I’d rather avoid logrolling in this blog, but did want to mention enjoying Christer Ericson’s post on graphical shader systems. I have to agree that such systems are bad for creating efficient shaders, but these tools do at least allow a wider range of people to experiment and explore. There are a lot of worthwhile followup comments on this thread.

Oogst has a clever trick he calls interior mapping, for rendering walls, floors, and ceilings for buildings seen from the outside. Define a texture to be used for each interior element, and have the pixel shader compute from the eye direction what would be seen inside. There’s no actual geometry, it’s all just computing the ray intersection using (wait for it) a floor function. Humus has demo code available for this technique, using DirectX 10. Admittedly, the various tiles repeat and there are other limits, but actual interiors are vastly superior to the usual dirty or reflective windows currently used in games, with no extra geometry added.

Bavoil and Sainz have a new approach for Screen-Space Ambient Occlusion, using a more elaborate form of horizon mapping: http://developer.nvidia.com/object/siggraph-2008-HBAO.html. Code’s available in NVIDIA’s DX 10 SDK.

If you missed Jon Olick’s talk at SIGGRAPH about voxel octree representation, Timothy Farrar has a summary. Personally, I think Jon’s research is very much that-research, not something that is immediately practical-but I love seeing how changing capabilities and increased flexibility can lead to different approaches.

On Amazon: 4 graphics books for the price of 2, minus the papery bits.
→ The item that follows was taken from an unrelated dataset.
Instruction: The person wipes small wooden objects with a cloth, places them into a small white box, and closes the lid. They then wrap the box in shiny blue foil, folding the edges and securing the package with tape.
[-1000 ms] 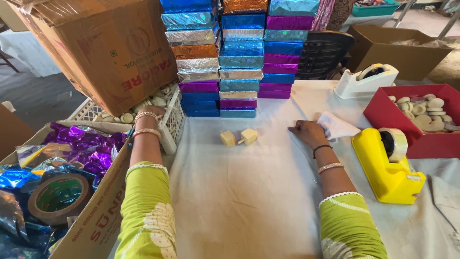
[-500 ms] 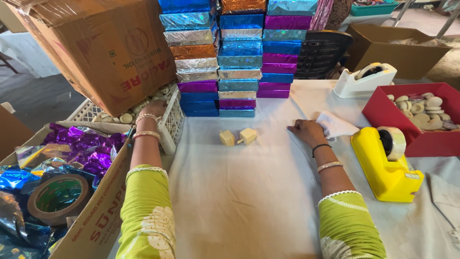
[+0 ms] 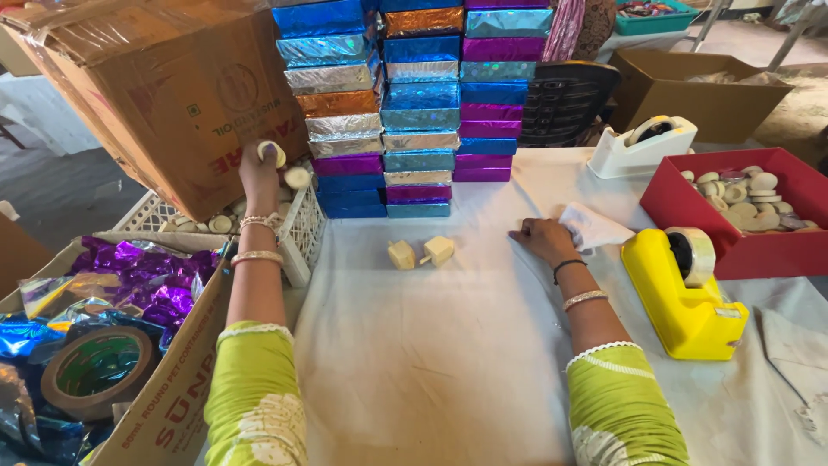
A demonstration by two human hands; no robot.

Pharr and Humphrey’s “Physically Based Rendering” (PBR) and Luebke’s “Level of Detail for 3D Graphics” are certainly worthwhile, the other two I don’t know about (though look worthwhile and are well-rated). I don’t know a thing about the electronic media used; I’m guessing the books are DRM’ed, not naked PDFs. Searchable is certainly nice. While it’s too bad you can’t just buy the ones you want (I smell a marketing department having some “what can we get them to pay for what bundle?” meetings, given the negligible physical cost), I did notice an interesting thing on Amazon I hadn’t seen before for each book except PBR: “Upgrade this book for $18.39 more, and you can read, search, and annotate every page online.” You can also upgrade books you’ve previously purchased on Amazon.

On Gamasutra, an article summarizing DirectX 11. I liked it: to the point, and with some useful figures.

Every once in awhile someone will say he has a new graphics rendering method that’s awesome, but won’t explain it because of some reason (usually involving money or fame). Here’s one, from Sunfish Studio: no micropolygons, no point sampling. OK, so that leaves-what?-voxels? If anyone knows what this is about, please comment; I’m curious.

GameDeveloperTools.com is a new site that tracks news and has users rate books. To be honest, a lot more voting needs to happen to make the ratings useful-I’d stick with Amazon for now. The main use is that you can look at specific categories, which are a bit better than Amazon’s somewhat random sorting of graphics books (e.g., our book is in three categories on Amazon, competing against artists’ books on using mental ray and RenderMan).

Finally, this, well, this is not interactive graphics, but is just so cool: parking signs understandable from only certain locations.